* Description of the task:
Look through the data below. Show each line where the string "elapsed" occurs.
***
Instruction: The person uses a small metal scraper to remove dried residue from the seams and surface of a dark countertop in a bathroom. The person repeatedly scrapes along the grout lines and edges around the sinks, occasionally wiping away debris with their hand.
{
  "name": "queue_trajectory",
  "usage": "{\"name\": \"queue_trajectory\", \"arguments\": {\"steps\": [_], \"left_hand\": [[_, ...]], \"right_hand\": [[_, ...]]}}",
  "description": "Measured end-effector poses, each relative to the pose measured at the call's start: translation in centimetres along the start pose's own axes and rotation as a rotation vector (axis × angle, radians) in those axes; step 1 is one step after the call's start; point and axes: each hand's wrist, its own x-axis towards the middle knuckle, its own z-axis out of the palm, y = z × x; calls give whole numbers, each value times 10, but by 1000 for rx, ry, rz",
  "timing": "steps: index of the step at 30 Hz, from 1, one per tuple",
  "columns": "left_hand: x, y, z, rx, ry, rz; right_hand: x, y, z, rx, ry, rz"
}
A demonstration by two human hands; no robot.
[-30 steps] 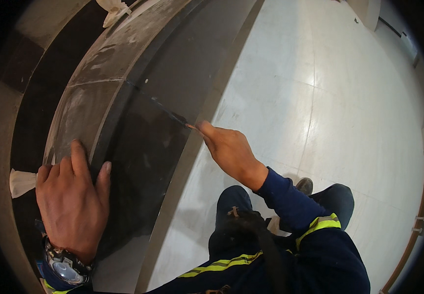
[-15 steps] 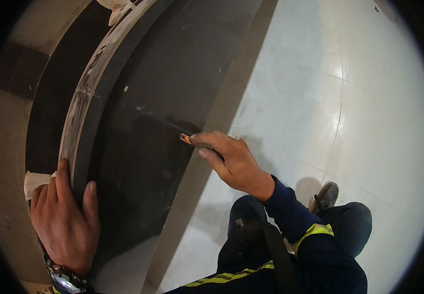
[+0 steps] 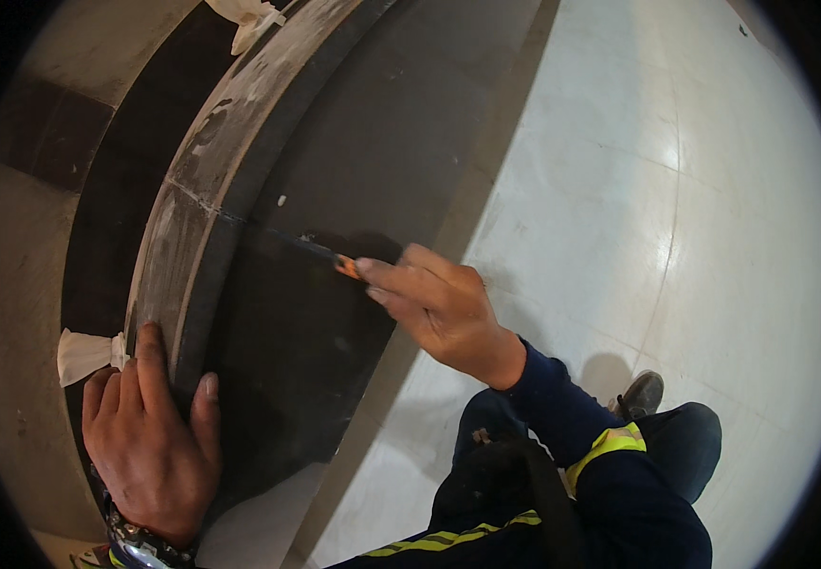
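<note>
- Closed in a pinch, by thumb and fingers of the right hand (image 3: 444, 308), on an orange-and-black tool (image 3: 346, 266); only the front part visible, the rest hidden inside the grip.
- Located, with the tool, over the dark panel (image 3: 373, 133), with its front end at the seam (image 3: 273, 230); exact contact too small to tell.
- Shifted along the seam since half a second ago: now nearer to the dusty ledge (image 3: 164, 275) and to the white fleck (image 3: 282, 200) on the panel.
- Carried along with the tool: right-hand fingers, now reaching farther in over the panel than in the earliest view, then mostly above the pale floor (image 3: 600, 218) at the panel's border.
- Laid palm down with the left hand (image 3: 150, 455), empty as far as visible: index finger extended onto the ledge, thumb spread apart, other fingers close together beside the white cloth (image 3: 88, 356).
- Little changed in the left hand's pose from both earlier views; again near the same cloth.
- Altered in viewing angle: ledge's dusty face now broader than half a second ago, closer to its look in the earliest view.
</note>
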Motion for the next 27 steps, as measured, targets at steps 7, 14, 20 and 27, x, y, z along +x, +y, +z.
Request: {"name": "queue_trajectory", "arguments": {"steps": [7,14,20,27], "left_hand": [[3,3,-1,-25,-7,13],[3,4,-2,-48,-18,-13],[0,3,2,15,53,6],[2,3,0,-38,21,6]], "right_hand": [[46,-29,2,164,83,-40],[-5,-2,-2,314,22,133],[13,-14,9,281,45,91],[16,-30,-3,269,-3,214]]}}
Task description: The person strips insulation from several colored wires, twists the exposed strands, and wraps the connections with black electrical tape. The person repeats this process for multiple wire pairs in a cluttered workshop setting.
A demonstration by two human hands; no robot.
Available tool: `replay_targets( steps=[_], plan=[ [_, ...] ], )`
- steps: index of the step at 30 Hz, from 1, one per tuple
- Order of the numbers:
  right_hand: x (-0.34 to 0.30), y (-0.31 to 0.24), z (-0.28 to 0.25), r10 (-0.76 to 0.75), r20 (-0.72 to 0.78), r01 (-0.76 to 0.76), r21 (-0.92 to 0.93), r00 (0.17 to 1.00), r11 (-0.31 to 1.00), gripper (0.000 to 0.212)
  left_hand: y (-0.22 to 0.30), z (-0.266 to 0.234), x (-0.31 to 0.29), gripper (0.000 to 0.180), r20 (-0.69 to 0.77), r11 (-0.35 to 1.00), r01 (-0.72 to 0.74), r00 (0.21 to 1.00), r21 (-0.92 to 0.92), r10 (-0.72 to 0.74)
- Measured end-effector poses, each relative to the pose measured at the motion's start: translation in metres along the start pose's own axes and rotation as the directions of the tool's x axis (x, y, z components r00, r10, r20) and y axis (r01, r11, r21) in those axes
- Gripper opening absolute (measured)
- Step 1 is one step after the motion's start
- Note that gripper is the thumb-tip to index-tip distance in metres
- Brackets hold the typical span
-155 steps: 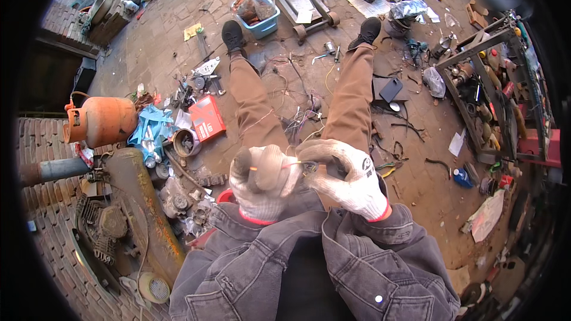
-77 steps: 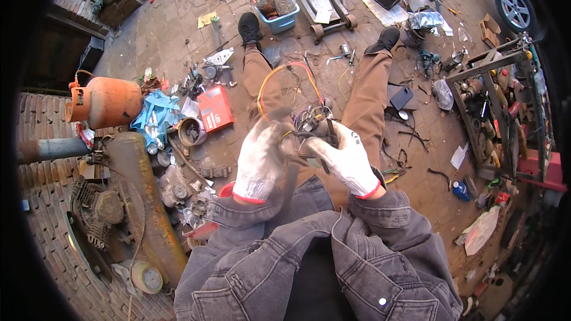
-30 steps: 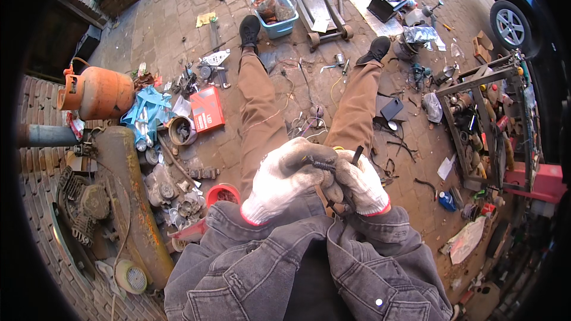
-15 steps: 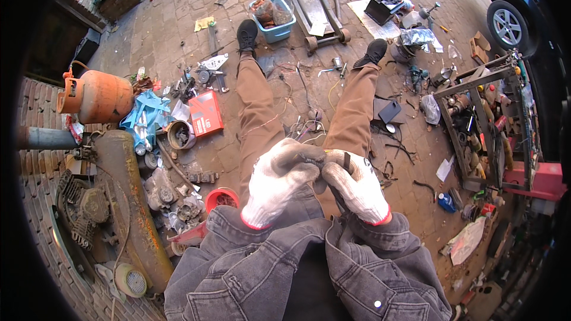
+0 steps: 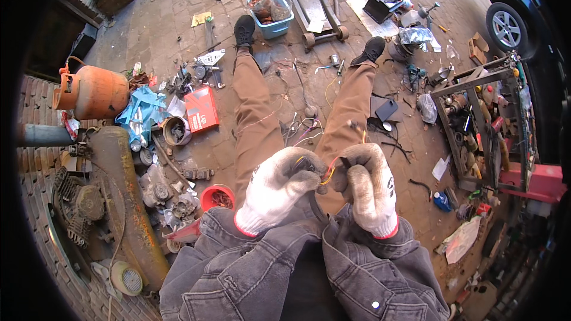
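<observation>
1. Sitting on the brick-paved floor point(image 5: 178, 30) with legs stretched out, the person works above the lap: left hand in a white knit glove point(image 5: 275, 192) and right hand in a matching glove point(image 5: 370, 187), close together.
2. Between them, a small bundle of thin orange, yellow and red wires point(image 5: 329, 172); both sets of fingers are curled tight around it, left fingers point(image 5: 300, 173) pinching a dark piece at the wire ends.
3. Risk, as I judge it: thick gloves dull the feel, so a thin strand could slip free or snap under a hard tug.
4. Loose wires on the floor between the knees point(image 5: 300, 128) could snag the held bundle.
5. Near the floor's left edge: rusty orange gas cylinder point(image 5: 92, 91), red flat box point(image 5: 201, 109), long rusty metal tank point(image 5: 128, 196).
6. Small red bowl of bits point(image 5: 217, 196) sits just beside the left elbow, easy to knock.
7. Far edge: blue plastic tub point(image 5: 271, 16), grey floor jack point(image 5: 314, 3).
</observation>
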State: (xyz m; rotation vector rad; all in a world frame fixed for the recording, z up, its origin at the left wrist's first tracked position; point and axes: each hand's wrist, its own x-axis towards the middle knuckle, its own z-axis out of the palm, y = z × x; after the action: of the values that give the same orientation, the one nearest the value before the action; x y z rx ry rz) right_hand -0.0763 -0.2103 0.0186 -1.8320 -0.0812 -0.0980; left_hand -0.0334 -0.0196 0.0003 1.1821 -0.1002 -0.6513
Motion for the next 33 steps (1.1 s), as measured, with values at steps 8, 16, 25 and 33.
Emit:
replay_targets(
  steps=[8,16,25,33],
  plan=[
    [0.008,-0.014,0.003,-0.121,0.156,0.168,-0.338,0.980,0.926,0.030,0.009,0.002,-0.004,0.020,-0.088,0.990,0.031,0.996,0.136,-0.020],
    [0.004,-0.016,0.002,0.017,0.113,0.010,-0.231,0.993,0.973,0.030,0.006,-0.004,-0.003,0.026,0.020,0.995,-0.069,0.998,0.066,0.068],
    [0.005,-0.024,-0.008,-0.023,0.081,0.011,0.135,0.996,0.991,0.023,-0.002,-0.016,0.003,0.030,0.172,0.976,0.031,0.985,-0.217,0.006],
    [0.011,-0.021,0.001,0.130,0.116,-0.128,-0.027,0.985,0.991,0.039,-0.002,-0.009,0.006,0.037,-0.017,0.996,-0.086,0.996,-0.039,0.085]
  ],
)
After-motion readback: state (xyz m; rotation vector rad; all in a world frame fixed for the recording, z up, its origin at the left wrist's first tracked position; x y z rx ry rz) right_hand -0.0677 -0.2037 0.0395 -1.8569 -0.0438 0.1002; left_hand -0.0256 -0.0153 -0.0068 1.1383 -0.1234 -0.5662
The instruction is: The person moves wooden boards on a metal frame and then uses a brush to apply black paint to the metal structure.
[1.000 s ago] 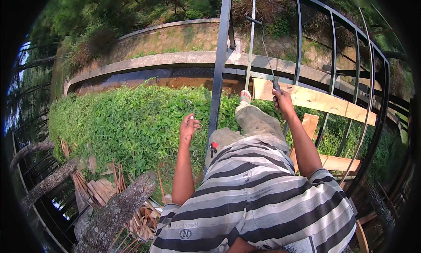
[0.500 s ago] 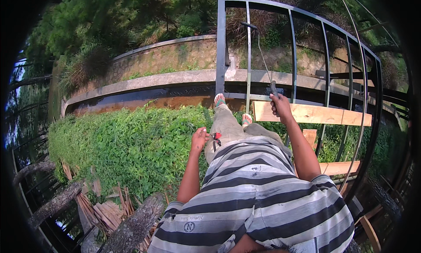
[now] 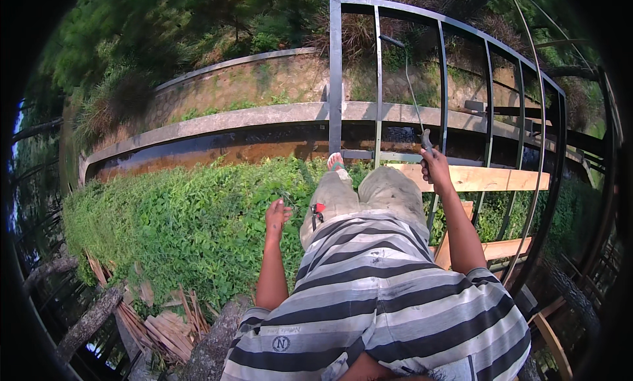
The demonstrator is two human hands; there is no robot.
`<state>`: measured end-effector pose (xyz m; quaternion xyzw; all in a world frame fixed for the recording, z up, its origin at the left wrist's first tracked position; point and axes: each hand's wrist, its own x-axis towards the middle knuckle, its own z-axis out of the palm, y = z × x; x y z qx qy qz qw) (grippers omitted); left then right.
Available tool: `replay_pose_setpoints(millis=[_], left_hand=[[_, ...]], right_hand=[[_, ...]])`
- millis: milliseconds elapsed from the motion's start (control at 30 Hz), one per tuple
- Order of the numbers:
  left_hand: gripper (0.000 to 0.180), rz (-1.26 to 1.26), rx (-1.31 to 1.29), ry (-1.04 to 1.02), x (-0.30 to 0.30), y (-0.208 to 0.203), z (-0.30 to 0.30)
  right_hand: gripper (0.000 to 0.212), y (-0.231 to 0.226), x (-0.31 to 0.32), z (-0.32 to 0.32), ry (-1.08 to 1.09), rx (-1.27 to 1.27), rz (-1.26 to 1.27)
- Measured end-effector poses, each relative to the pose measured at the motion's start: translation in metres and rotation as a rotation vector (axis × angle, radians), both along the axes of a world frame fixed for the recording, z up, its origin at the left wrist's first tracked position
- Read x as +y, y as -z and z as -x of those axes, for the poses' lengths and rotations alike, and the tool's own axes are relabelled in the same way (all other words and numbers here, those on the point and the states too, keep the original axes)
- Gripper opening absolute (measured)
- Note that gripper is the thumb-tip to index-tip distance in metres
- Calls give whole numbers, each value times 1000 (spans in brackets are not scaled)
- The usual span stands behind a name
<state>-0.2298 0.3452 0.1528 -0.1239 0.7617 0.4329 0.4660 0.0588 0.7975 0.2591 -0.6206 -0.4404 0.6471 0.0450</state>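
Observation:
My right hand [image 3: 435,168] is closed round the grey handle of a small paint roller [image 3: 427,141]. Its thin bent wire reaches away to a narrow dark roller head. The head lies in front of an upright bar of the dark grey metal frame [image 3: 336,71]; whether it touches the metal I cannot tell. My left hand [image 3: 277,217] hangs beside my left thigh over green plants, its fingers loosely bent and apart, holding nothing that I can see. A small red and black item [image 3: 318,211] sticks out at my trouser pocket, close to that hand.
A wooden plank [image 3: 488,178] lies across the frame's bars, with another board [image 3: 508,248] nearer me. Beyond my sandalled foot [image 3: 335,162] runs a water channel [image 3: 217,155] with a concrete edge. Scrap wood [image 3: 175,331] and tree trunks stand at lower left.
My left hand has moved left and slightly down, away from the pocket. The right hand and paint roller have shifted a little right. My view has shifted slightly, and one foot has gone from sight.

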Motion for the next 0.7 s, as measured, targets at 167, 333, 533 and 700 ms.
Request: replay_pose_setpoints(millis=[167, 333, 533, 700], left_hand=[[41, 45, -45, 8, 13, 2, 27], [40, 44, 1, 97, 48, 2, 44], [41, 50, 18, 290, 100, -10, 44], [43, 193, -2, 414, 147, -35, 29]], right_hand=[[20, 9, -1, 16, 39, 19, 26], [18, 23, -1, 18, 81, 46, 65], [22, 31, 14, -7, 98, 100, 91], [23, 41, 54, -72, 85, 90, 103]])
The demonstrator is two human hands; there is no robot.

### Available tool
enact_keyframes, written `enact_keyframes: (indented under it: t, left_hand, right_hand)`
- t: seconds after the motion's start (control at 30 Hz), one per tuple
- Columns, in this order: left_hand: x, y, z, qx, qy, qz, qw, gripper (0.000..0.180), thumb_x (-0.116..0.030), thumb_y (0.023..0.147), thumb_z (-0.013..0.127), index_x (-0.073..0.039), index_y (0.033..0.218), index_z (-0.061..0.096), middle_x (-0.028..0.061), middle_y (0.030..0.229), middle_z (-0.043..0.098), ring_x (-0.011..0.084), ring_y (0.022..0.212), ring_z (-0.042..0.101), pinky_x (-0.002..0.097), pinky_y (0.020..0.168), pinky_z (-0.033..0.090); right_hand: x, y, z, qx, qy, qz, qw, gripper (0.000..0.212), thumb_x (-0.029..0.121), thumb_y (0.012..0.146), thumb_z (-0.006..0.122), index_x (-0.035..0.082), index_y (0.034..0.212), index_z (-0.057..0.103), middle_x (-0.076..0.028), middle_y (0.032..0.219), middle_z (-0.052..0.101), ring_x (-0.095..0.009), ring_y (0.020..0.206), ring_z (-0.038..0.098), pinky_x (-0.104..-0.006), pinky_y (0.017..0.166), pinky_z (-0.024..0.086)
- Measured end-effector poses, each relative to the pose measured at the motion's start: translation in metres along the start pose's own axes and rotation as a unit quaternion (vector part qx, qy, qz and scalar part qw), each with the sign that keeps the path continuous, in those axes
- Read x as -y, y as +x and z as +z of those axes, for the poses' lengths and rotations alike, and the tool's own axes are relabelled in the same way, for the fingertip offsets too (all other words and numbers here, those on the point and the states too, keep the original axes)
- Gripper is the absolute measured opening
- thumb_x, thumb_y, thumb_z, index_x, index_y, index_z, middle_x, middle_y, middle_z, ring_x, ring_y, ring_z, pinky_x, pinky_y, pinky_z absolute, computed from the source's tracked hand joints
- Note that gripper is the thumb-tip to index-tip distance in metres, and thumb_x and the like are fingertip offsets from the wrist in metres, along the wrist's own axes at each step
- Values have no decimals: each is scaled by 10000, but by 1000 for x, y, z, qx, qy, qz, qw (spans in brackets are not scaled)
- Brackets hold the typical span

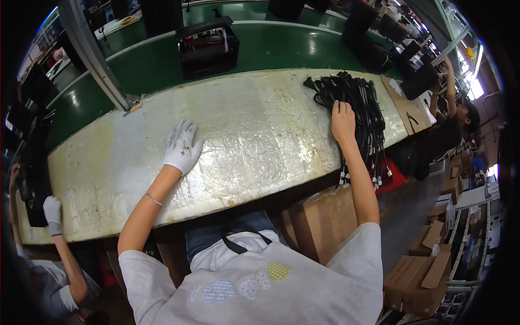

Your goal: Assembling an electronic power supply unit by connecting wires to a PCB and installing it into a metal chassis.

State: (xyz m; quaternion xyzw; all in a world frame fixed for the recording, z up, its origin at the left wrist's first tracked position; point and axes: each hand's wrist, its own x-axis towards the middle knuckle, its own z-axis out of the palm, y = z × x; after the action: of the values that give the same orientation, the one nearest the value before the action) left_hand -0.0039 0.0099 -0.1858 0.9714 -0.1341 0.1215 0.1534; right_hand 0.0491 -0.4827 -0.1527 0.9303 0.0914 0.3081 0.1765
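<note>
My left hand (183, 149) wears a thin white glove with dark smudges on its back. It lies palm down on the film-covered workbench (238, 146), fingers stretched out and holding nothing. Farther right, my bare right hand (343, 122) reaches onto a thick heap of black cables (362, 97). Its fingers are close together, the tips pressed into the heap's left side; exactly which cable strands they grip is hidden. White connectors (376, 181) dangle from the cable ends over the bench's near edge.
Behind the bench runs a green conveyor (281, 46) carrying an open black computer case (207, 47). A metal post (95, 54) rises at left. Pliers (413, 122) lie on cardboard at right. Co-workers stand at both ends; a carton (327, 219) sits below the bench.
</note>
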Motion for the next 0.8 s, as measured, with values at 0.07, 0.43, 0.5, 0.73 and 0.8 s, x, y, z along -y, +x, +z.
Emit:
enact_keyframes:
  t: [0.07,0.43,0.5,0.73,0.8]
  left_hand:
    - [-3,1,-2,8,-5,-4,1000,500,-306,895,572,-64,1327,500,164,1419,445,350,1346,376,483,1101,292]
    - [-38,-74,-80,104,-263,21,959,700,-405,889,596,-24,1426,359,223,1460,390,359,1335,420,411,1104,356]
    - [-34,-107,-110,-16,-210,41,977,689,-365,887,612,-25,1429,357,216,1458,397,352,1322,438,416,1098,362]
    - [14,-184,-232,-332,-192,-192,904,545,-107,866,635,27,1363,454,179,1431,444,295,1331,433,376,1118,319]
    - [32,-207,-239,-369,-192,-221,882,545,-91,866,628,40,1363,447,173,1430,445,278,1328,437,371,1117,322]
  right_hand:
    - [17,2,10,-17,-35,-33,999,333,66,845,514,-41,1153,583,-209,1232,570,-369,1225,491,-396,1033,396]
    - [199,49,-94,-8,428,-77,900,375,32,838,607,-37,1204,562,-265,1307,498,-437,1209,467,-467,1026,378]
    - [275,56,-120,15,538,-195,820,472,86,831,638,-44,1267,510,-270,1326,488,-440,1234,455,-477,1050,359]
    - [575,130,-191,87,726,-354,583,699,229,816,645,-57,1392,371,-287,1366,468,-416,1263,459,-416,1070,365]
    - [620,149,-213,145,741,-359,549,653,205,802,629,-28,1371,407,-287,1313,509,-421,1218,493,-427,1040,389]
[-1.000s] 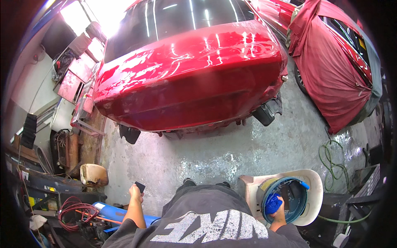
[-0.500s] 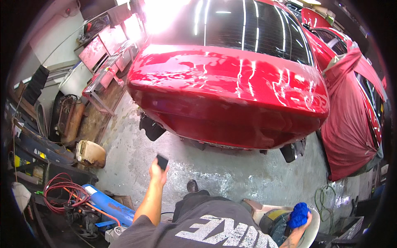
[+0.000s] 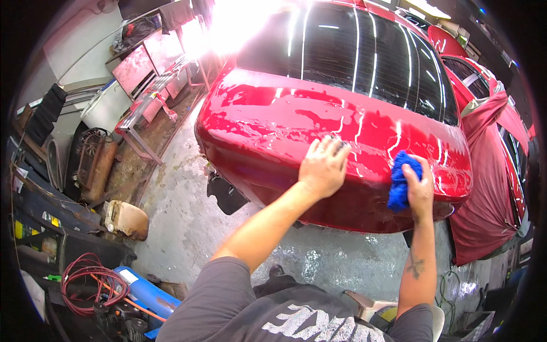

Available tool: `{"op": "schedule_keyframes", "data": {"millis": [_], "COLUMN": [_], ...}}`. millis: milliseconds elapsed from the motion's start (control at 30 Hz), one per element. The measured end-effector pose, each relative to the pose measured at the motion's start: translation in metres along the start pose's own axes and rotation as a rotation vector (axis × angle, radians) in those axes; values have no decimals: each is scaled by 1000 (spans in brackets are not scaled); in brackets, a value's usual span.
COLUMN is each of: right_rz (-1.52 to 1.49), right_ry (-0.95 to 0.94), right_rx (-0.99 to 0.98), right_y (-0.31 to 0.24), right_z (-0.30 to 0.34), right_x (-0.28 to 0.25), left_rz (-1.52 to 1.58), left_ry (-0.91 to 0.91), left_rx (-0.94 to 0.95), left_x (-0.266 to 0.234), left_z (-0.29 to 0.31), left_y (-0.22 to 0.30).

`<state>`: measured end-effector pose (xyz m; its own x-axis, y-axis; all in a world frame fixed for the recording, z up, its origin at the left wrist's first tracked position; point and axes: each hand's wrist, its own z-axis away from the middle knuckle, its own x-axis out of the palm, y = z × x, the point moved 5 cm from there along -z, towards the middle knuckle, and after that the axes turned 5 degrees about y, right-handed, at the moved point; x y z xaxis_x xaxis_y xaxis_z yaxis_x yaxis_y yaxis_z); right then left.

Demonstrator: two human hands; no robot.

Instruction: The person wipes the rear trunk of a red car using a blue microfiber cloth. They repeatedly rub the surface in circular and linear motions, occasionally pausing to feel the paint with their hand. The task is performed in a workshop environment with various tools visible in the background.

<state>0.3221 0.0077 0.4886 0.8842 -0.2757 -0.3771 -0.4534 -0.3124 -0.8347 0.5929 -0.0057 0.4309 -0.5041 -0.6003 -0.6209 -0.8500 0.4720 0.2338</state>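
My left hand (image 3: 325,168) lies on the wet trunk lid (image 3: 256,108) of a red car, near its rear edge. Under its fingertips a dark bit shows, which looks like the black piece of sandpaper (image 3: 344,146); the palm and fingers hide most of it. To the right, my right hand (image 3: 420,188) grips a bunched, fluffy blue cloth (image 3: 399,185) against the rear edge of the lid. Water and bright light streaks lie across the red paint. Above the lid is the dark rear window (image 3: 342,51).
A pale bucket (image 3: 376,308) stands low beside my right side. At the right a red cloth cover (image 3: 484,176) hangs over another car. To the left are a metal bench (image 3: 137,134), a dirty beige container (image 3: 126,219), a blue cylinder (image 3: 148,290) and a coiled red hose (image 3: 85,285).
Both hands have come forward and up onto the trunk lid. The right hand has brought the blue cloth from the bucket, and the left has laid the black piece on the paint.
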Motion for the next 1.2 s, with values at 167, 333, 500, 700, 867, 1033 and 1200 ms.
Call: {"op": "schedule_keyframes", "data": {"millis": [167,333,500,700,867,1033,1200], "right_rz": [806,612,718,553,597,686,627], "right_ry": [-133,-319,-87,-250,-491,-617,-735], "right_rx": [-315,-196,-124,-238,-514,-759,-768], "right_y": [-27,22,112,60,-25,-63,-132], "right_z": [-8,-46,-142,-172,-195,-234,-199], "right_x": [86,58,-19,143,347,507,601], "left_rz": [29,-14,21,12,20,47,39], "left_ry": [49,118,287,322,313,375,404], "left_rx": [-12,-63,-7,-36,-26,-14,-2], "left_x": [-7,-40,-50,-49,-47,-35,-39], "left_z": [3,15,29,36,43,48,51], "left_y": [-13,-81,-108,-115,-121,-117,-119]}}
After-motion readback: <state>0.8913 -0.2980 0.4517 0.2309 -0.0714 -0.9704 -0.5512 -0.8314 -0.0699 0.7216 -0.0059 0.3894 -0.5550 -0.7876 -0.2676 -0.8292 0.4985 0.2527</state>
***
* Result of the task:
- millis: milliseconds elapsed from the motion's start (control at 30 Hz), one per tuple
Available tool: `{"op": "schedule_keyframes", "data": {"millis": [_], "COLUMN": [_], ...}}`. millis: milliseconds elapsed from the motion's start (control at 30 Hz), one per element. The measured end-effector pose, each relative to the pose measured at the motion's start: translation in metres along the start pose's own axes and rotation as a rotation vector (axis × angle, radians) in those axes; values have no decimals: each is scaled by 1000 (spans in brackets are not scaled); in brackets, a value's usual span.

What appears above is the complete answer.